From that perspective, he said, he understood the desire of physicians to get help with the voluminous documentation that many say has turned them from "clinicians into clerks."

"Dissatisfaction with EHRs has been immense," added Gellert. "Understandably, physicians are looking for release."

No question, meaningful use has caused docs to have to spend much more time with their EHRs. Those who use scribes to help share the burden of data entry report workflow improvements, productivity gains, increases in patient satisfaction scores and better profit margins.

But the safety risks are easy to see, said Webster.

While each company sets its own hiring and training criteria, the most basic requirement for scribes is a high school diploma or GED. Many are college students. Often their "orientation and training very brief," he said.

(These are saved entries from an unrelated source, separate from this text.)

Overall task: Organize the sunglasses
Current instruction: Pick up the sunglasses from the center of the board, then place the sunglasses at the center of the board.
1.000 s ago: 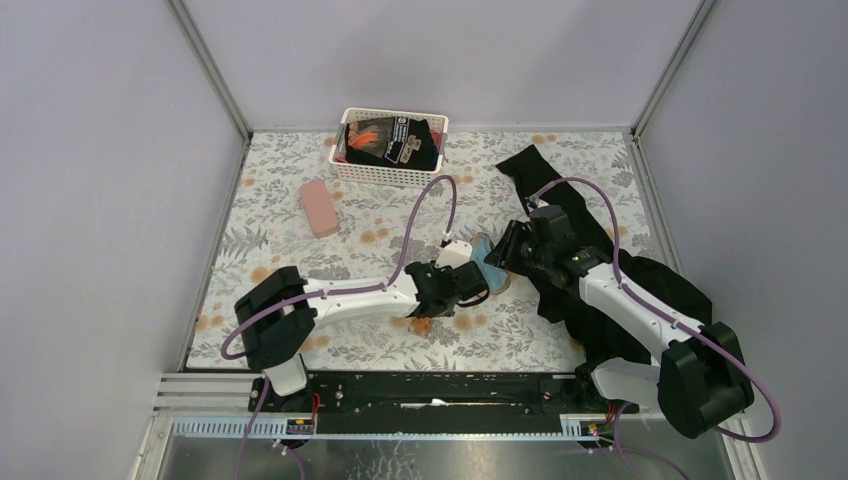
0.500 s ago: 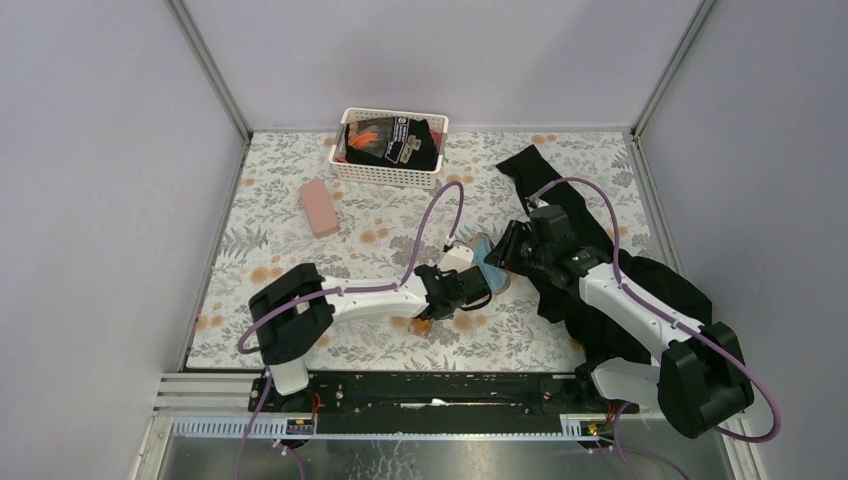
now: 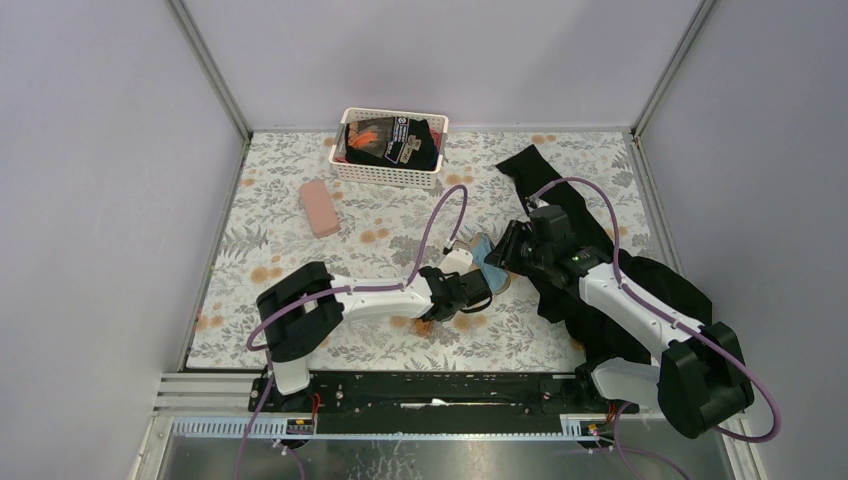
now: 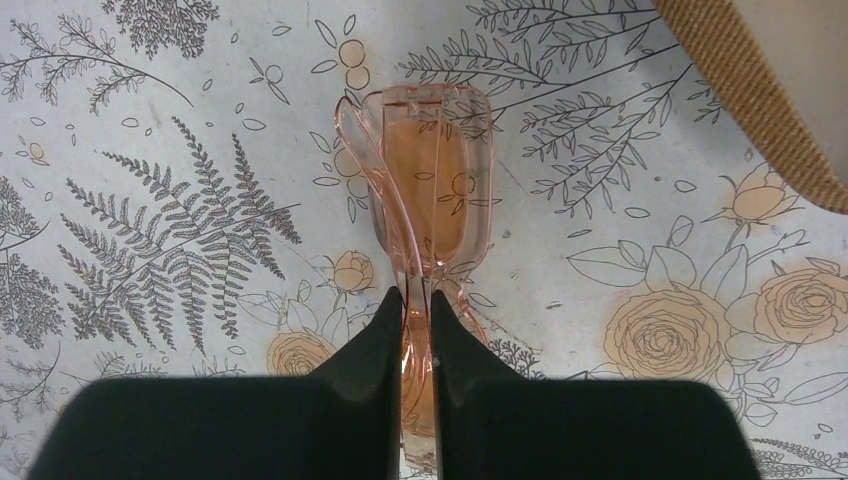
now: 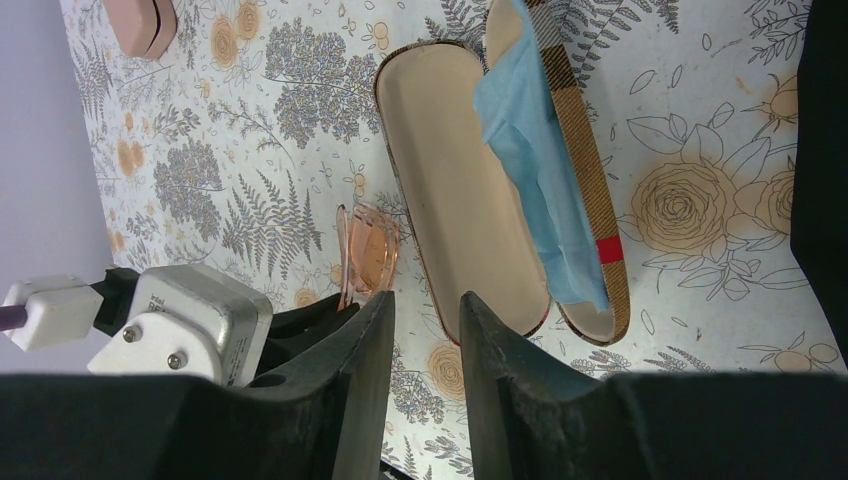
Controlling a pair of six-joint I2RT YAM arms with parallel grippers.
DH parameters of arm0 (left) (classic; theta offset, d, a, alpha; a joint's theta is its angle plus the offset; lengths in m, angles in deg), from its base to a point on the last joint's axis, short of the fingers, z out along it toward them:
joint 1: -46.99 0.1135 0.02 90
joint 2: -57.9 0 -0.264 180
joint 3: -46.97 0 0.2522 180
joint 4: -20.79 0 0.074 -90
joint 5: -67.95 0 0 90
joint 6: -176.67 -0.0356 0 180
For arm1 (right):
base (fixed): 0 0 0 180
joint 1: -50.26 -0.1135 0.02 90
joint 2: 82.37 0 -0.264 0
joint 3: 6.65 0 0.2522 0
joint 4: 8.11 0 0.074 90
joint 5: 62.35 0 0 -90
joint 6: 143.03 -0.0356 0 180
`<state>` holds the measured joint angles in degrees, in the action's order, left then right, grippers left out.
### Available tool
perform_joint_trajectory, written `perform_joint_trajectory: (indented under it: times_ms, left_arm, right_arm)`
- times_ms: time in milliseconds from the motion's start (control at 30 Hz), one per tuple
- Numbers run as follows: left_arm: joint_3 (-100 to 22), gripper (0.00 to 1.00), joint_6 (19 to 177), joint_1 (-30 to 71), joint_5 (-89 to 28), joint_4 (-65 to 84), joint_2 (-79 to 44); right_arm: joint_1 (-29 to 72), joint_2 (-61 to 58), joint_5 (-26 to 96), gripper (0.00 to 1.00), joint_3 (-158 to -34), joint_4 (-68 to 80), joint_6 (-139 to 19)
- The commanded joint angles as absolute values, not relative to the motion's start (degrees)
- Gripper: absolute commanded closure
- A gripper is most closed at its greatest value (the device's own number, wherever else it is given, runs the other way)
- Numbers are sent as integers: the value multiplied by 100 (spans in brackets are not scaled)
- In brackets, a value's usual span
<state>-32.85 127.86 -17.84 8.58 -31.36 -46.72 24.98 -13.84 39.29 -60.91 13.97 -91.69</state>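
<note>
So the left pincer (image 4: 418,300) just clamped onto the tinted sunglasses (image 4: 430,190), ready for the open case (image 5: 455,180); right pincer (image 5: 427,305) half-open, empty.

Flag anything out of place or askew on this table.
The crumpled light-blue cloth lies askew in the open plaid glasses case, poking past its rim. The folded pink-tinted sunglasses are outside it, pinched by the left gripper. Black fabric sprawls at the right.
</note>
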Motion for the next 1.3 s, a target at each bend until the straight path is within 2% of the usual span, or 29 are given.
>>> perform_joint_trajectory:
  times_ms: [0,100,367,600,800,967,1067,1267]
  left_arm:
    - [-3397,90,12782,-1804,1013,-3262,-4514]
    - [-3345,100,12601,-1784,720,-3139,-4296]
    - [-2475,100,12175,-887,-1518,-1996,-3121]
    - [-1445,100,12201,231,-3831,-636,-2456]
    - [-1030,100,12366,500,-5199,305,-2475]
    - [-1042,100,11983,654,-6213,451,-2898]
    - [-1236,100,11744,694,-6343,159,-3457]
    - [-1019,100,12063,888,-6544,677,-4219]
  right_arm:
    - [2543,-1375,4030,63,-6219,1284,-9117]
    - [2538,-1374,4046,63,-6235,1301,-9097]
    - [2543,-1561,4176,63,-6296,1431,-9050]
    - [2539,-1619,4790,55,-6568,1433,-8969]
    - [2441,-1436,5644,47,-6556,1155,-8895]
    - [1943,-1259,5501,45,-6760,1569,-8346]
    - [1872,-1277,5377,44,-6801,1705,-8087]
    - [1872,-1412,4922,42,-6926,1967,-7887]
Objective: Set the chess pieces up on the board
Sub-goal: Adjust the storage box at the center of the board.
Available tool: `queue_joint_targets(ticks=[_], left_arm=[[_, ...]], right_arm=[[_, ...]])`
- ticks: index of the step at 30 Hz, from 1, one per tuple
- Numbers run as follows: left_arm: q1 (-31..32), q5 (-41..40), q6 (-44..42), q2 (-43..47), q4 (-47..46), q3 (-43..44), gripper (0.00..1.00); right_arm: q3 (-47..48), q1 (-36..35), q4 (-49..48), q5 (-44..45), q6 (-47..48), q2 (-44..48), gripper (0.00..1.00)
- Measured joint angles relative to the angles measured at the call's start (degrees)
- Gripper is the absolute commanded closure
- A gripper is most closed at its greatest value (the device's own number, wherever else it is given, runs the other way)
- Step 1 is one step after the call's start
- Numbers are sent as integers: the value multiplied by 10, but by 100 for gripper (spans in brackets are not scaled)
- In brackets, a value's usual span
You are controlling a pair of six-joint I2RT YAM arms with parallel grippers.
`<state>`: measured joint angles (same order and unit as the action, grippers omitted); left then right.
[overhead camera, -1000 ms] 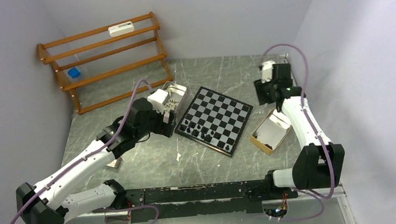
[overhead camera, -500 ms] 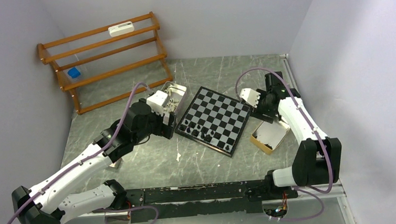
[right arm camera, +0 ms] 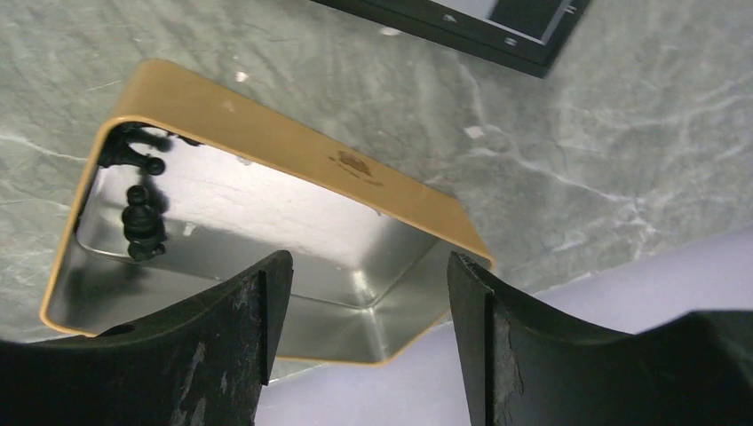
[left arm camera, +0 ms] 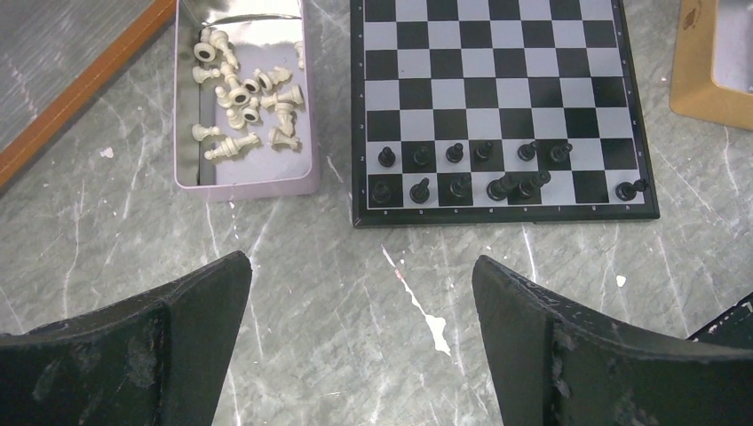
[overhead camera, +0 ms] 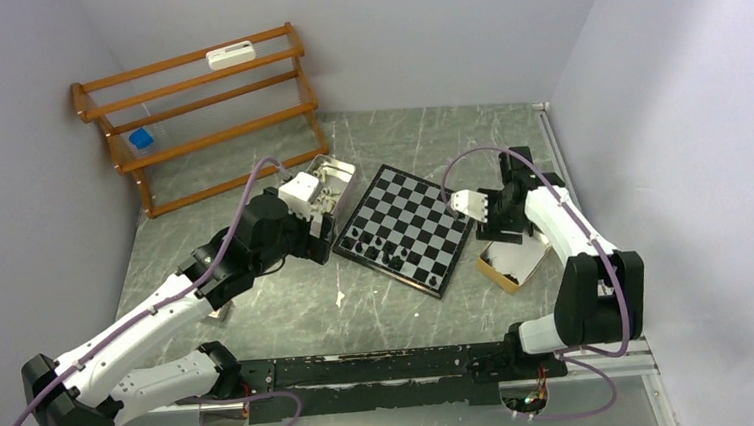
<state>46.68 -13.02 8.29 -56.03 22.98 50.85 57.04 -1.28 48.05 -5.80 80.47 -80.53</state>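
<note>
Within the last second the right arm had swung in from the far corner of the worktop (overhead camera: 429,300). The right pincer (right arm camera: 364,311) hung over the tan tin (right arm camera: 266,133) just beside the board (left arm camera: 506,89), jaws apart and holding nothing. At least two black pieces (right arm camera: 142,226) lay in the tin's corner below it, and about a dozen more stood on the board's two edge rows. The left pincer (left arm camera: 360,302) had hardly moved, wide apart and empty, near the white pieces (left arm camera: 244,98) in their grey tin (left arm camera: 249,182). Another black piece looked next; white stood untouched.
</note>
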Motion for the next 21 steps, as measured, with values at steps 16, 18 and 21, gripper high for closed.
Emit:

Compared to doctors and nurses, most scribes have "extremely finite or no clinical experience," said Gellert.

"It's very troubling to us that we are interjecting a third-party individual, with minimal education and minimal training, into a sacred and risky clinical process that is rife with potential error of omission or commission, without much in the way of background training or regulation," said Webster.

[Also: See photos from Day 2 of HIMSS16]

But Gellert has another reason for strong opposition to scribes. If the rise of this industry is directly predicated on suboptimal EHRs, he worries that the more established and widespread it becomes, the less incentive vendors will have to innovate and improve their products.

Here at HIMSS16, it's apparent that many EHRs are already much better-designed and more intuitive than they were even a few years ago, he said. Market pressure and complaints from clinicians are working: "Customer dissatisfaction is driving improvements in EHR products."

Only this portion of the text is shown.